Bell admits that “the choice to participate [in Quiet on Set] was a tough one,” and that it was nice to hear (on an audio podcast) that Boy Meets World star Will Friedle now regrets his decision to go to court in support of Peck. He confesses that he hasn’t personally heard from anyone else who stood by Peck during that traumatic period, and he reiterates that—contrary to others’ portrayal of him—Schneider was “really the only one from the network who even made an effort to help me and make sure I was OK.”
Moreover, he cursorily praises his Drake & Josh co-star Josh Peck and blames journalists for letting Nickelodeon’s abuse go unpunished, declaring, “I think there being no media coverage played a huge part in that.”
“Breaking the Silence” presents a never-before-seen clip from Quiet on Set in which Bell talks about how he processed his ordeal via music (which is his “diary” and his “therapy”). Yet when it comes to his own seemingly relevant pedophilic scandal—he pled guilty in 2021 to felony child endangerment for grooming a 15-year-old girl—the episode pretends that it never happened and lets the actor gloss over it with generalities like, “There was a lot of things happening in my personal life that were really difficult.” Bell’s segment wraps up with a clip from his new music video “I Kind of Relate,” which directly deals with his abuse, thereby underscoring the soft-and-cuddly nature of this entire affair.

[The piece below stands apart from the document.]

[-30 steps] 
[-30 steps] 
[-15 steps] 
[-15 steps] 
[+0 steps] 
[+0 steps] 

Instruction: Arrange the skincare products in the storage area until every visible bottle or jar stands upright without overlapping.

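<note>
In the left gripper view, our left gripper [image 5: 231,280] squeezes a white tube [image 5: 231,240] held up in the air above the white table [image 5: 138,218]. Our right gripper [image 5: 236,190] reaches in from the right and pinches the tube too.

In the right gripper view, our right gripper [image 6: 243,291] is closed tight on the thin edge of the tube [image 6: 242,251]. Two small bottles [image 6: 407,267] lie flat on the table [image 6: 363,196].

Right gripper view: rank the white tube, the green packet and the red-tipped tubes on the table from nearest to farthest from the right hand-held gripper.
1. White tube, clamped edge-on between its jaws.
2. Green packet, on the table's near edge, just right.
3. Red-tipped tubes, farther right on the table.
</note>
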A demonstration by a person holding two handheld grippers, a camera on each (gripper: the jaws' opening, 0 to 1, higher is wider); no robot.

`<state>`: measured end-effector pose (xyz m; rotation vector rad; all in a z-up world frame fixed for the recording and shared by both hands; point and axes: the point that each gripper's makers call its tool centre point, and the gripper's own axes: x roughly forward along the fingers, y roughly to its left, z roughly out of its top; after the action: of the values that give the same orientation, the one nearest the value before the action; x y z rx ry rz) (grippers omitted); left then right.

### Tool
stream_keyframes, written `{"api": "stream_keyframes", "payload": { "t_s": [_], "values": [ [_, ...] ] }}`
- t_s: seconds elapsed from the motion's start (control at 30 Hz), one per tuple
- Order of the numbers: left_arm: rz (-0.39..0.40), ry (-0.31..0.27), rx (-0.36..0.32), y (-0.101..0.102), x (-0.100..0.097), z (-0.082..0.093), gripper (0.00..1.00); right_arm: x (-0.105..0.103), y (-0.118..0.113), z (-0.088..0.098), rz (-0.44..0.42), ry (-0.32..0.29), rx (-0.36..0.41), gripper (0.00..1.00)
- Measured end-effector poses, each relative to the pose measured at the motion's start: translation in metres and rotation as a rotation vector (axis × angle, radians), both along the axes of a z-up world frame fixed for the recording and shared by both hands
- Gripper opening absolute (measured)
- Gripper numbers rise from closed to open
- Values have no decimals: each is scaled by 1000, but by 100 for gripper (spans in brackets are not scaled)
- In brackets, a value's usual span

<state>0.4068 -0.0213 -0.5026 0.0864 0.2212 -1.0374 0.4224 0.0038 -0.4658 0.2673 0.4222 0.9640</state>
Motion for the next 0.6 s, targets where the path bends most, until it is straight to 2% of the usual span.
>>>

Elsewhere, “Breaking the Silence” checks in with All That veterans Giovonnie Samuels and Bryan Christopher Hearne, who make negative comments about the snippets shown from Schneider’s apology video, restate that many of the jokes on All That and like-minded Nickelodeon comedies were inappropriate, and not-so-subtly imply that Schneider and company were racist—because Giovonnie and Bryan were the only two Black people on the show during their tenure—until O’Brien outright prods them into agreeing that they felt like “stereotypes and tokenized roles.”
Hearne is subsequently joined by his once-estranged mom Tracey so they can both discuss how watching the docuseries was a “lightbulb moment” that showed them that their fractured relationship was all caused by his firing from All That. Both treat this as a nasty slight (Hearne says he now understands that “these folks had it out for y’all”), and they’re similarly offended by a never-before-seen clip of The Amanda Show’s Raquel Lee Bolleau recounting her displeasure with a gag in which Amanda spit water in her face. “That’s racist. Period,” says Tracey, and per the proceedings’ superficial formula, O’Brien makes no effort to ask any follow-up question.
“Breaking the Silence” adds nothing to Quiet on Set save for some repetition, a few soundbite-y claims that it can’t be bothered to investigate, and obvious back-patting. As such, it mainly plays as a victory lap—and thus fittingly ends with Hearne making sure to note that he appreciates Schwartz and Robertson for being “real people” and wanting “to get the truth out.”